Video-based deep learning technique for analyzing the parking data
The second technique is based on a combination of image analysis and deep learning for detecting the status of parking slots. For example, the cameras installed in the parking spaces could be leveraged and act as a source of data collection in the form of images of the parking space. These images are then processed using Convolutional Neural Networks (CNN), a class of artificial neural networks that divides them into smaller areas to view separately. By assembling these sub-images, the image is processed and interpreted. After processing the images, the results are displayed in an easy-to-understand format.
Different colored boxes are made for available and unavailable parking lots. This real-time information is made available to the end-users on their mobile phones, which helps them decide wisely. We can go a step ahead by combining machine learning with GIS technologies, to perform insightful analysis, like we have been doing in RMSI’s System Integration services.

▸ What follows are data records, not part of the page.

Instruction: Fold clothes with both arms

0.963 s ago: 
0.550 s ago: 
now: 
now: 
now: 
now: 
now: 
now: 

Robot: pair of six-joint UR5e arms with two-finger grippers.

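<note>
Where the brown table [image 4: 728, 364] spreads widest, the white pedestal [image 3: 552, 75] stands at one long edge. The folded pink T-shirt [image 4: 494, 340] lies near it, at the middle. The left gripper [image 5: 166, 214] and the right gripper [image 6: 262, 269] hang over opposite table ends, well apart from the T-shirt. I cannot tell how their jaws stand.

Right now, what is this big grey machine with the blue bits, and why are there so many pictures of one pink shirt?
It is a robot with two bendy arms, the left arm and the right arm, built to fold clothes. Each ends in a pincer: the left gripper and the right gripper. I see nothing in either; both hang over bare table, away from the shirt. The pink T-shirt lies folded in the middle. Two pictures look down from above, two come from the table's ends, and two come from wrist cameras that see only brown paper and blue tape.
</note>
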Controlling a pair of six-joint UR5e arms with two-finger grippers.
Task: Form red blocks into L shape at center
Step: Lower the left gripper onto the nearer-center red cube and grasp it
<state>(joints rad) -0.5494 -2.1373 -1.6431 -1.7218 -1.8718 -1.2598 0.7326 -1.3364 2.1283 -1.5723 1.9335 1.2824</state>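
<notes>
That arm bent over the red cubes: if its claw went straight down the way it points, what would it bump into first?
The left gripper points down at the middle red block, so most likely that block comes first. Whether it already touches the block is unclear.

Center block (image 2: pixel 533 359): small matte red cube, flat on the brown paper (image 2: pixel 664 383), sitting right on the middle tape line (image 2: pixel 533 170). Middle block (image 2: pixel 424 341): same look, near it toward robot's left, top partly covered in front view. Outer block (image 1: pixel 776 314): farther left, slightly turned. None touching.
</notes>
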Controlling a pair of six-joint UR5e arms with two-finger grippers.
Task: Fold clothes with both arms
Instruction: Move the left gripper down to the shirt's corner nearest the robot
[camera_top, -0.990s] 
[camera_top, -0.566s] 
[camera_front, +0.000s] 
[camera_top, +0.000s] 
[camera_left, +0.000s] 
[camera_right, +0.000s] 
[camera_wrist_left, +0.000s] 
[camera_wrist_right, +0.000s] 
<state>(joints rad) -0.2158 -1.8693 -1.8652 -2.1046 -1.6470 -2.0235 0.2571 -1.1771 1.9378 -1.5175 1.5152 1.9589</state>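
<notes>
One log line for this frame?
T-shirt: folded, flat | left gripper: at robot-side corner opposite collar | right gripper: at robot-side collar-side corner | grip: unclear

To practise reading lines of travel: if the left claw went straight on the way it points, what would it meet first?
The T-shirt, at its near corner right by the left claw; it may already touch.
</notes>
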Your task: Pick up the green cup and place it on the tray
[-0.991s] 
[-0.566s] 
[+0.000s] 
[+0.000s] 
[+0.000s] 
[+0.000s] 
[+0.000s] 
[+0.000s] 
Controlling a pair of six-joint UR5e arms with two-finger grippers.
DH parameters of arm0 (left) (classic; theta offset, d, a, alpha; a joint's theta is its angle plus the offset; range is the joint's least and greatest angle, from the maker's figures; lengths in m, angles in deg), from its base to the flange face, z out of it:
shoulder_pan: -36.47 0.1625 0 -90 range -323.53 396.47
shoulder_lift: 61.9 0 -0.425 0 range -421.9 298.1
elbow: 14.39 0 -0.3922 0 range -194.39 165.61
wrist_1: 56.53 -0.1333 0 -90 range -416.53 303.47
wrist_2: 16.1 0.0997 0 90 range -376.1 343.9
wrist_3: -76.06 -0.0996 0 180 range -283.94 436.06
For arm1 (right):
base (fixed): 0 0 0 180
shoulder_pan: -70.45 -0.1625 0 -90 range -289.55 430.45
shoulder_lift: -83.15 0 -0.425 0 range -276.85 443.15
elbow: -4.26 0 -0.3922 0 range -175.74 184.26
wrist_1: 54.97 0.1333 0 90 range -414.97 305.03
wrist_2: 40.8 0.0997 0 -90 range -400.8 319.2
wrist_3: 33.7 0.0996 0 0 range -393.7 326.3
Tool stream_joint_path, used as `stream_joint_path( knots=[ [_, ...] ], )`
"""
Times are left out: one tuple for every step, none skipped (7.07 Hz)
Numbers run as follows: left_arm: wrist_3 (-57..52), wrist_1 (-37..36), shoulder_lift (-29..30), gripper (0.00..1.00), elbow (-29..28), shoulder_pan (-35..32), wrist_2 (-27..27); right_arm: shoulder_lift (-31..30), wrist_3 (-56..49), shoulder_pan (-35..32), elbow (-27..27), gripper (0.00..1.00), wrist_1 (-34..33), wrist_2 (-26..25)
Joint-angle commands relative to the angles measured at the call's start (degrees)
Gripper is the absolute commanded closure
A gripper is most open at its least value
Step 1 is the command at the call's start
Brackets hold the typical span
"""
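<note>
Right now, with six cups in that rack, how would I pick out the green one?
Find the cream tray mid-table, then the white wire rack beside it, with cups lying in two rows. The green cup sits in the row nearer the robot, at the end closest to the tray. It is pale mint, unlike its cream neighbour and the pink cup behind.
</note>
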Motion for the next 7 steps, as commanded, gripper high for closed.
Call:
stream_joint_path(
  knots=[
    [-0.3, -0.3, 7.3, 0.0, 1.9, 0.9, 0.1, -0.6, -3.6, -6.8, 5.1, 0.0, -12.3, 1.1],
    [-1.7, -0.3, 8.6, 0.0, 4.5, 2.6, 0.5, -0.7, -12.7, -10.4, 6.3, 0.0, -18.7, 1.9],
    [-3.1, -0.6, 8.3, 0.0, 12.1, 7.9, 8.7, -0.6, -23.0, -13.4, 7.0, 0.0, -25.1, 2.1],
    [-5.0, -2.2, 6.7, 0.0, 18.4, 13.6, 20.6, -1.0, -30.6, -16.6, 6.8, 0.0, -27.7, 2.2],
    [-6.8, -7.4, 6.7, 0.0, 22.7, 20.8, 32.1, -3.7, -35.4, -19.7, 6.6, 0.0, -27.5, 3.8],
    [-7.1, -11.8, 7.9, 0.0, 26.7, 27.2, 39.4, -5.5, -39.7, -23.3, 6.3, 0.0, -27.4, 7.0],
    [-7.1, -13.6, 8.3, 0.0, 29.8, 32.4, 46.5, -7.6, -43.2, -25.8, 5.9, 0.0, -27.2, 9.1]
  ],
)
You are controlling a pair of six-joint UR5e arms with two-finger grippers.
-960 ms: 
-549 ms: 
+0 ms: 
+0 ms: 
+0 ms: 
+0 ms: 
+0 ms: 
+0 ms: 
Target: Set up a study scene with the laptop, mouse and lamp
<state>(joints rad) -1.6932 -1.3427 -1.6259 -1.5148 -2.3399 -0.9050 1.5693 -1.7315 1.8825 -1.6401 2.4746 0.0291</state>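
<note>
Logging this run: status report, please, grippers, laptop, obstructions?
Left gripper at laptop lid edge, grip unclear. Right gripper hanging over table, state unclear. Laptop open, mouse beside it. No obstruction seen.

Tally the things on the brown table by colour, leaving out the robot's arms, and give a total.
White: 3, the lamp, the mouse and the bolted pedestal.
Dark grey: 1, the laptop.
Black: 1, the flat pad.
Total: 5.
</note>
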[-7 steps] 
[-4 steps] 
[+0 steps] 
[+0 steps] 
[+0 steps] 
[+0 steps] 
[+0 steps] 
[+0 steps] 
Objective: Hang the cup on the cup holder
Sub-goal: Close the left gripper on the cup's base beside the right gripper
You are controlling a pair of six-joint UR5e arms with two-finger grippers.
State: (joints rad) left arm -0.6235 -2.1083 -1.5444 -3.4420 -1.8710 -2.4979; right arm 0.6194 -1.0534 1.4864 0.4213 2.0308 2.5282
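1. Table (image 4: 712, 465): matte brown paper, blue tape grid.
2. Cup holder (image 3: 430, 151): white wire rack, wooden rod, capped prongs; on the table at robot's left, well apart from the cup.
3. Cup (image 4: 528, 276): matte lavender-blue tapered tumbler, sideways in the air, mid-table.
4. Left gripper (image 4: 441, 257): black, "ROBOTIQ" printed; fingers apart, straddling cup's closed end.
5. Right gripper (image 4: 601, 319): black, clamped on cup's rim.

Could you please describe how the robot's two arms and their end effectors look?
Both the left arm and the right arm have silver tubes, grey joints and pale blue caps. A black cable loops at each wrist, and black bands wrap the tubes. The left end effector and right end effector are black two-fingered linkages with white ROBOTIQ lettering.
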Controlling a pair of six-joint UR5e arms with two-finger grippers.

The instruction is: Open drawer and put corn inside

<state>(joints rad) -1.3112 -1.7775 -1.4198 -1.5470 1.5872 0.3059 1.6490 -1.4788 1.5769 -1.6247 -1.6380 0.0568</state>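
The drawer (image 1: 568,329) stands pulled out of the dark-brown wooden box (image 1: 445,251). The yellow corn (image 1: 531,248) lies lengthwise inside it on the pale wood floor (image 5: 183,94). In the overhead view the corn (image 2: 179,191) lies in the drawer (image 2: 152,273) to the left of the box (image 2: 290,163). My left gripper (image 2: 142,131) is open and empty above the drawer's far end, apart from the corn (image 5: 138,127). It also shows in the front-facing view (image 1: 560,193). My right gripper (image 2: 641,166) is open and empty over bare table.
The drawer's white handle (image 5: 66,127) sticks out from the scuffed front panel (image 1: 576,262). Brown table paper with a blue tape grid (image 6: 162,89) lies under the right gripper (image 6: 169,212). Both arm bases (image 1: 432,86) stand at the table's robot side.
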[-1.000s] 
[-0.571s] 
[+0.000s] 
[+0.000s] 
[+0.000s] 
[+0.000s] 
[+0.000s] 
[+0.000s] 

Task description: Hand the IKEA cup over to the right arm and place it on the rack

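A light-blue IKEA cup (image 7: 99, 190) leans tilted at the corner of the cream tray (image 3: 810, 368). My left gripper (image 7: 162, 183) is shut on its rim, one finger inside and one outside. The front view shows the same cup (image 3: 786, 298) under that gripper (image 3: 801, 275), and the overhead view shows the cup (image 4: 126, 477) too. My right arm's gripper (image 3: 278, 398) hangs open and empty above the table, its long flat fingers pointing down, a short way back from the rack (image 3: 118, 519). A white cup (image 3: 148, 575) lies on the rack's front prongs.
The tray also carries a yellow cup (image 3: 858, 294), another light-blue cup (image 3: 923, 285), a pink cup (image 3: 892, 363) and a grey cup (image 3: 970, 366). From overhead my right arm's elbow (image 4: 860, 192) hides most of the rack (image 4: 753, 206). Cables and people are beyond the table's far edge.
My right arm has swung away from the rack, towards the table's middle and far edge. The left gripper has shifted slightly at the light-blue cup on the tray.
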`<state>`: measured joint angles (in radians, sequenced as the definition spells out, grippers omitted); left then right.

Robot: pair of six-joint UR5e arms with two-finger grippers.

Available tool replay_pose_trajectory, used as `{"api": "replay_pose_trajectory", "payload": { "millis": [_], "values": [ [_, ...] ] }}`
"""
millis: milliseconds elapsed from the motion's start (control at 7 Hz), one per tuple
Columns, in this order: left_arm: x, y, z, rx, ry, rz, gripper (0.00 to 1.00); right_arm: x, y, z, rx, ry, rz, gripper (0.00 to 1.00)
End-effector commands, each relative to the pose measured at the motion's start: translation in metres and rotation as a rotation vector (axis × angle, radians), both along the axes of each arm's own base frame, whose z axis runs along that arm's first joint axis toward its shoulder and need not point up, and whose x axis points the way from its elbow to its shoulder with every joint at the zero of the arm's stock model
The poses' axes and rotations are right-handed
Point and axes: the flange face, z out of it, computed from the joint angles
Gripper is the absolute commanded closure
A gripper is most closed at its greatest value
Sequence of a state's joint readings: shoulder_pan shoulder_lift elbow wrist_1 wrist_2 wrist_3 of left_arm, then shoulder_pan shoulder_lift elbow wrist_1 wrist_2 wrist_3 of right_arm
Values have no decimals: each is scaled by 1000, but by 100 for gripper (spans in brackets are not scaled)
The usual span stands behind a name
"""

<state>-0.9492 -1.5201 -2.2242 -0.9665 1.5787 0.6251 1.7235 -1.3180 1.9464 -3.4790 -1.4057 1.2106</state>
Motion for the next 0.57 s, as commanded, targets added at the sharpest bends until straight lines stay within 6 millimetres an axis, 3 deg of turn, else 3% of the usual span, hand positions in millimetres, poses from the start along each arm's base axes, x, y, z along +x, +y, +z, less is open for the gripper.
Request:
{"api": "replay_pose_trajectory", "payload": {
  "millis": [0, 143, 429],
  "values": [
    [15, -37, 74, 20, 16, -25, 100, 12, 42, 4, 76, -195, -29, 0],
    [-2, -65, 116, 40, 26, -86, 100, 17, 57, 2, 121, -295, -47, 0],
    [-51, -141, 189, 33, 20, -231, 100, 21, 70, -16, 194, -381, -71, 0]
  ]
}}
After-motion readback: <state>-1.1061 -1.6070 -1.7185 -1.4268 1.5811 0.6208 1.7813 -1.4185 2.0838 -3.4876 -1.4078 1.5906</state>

RMSI has been leveraging its cross-platform, cross-domain expertise by integrating GIS systems with machine learning to achieve geographical intelligence. We use such technologies to curate training data for machine learning and computer vision models, like the one we discussed for parking management using cameras. We create similar annotated images or videos with bounding boxes around objects of choice, which finds its usage in training autonomous driving prediction models, object detection for eCommerce, damage detection for insurance, and drone and robot training. These are ways to reduce manual work, increase precision, and improve decision-making.
Hopefully, we will see the wide application of artificial neural networks in the parking systems in Indian cities very soon and make them even smarter.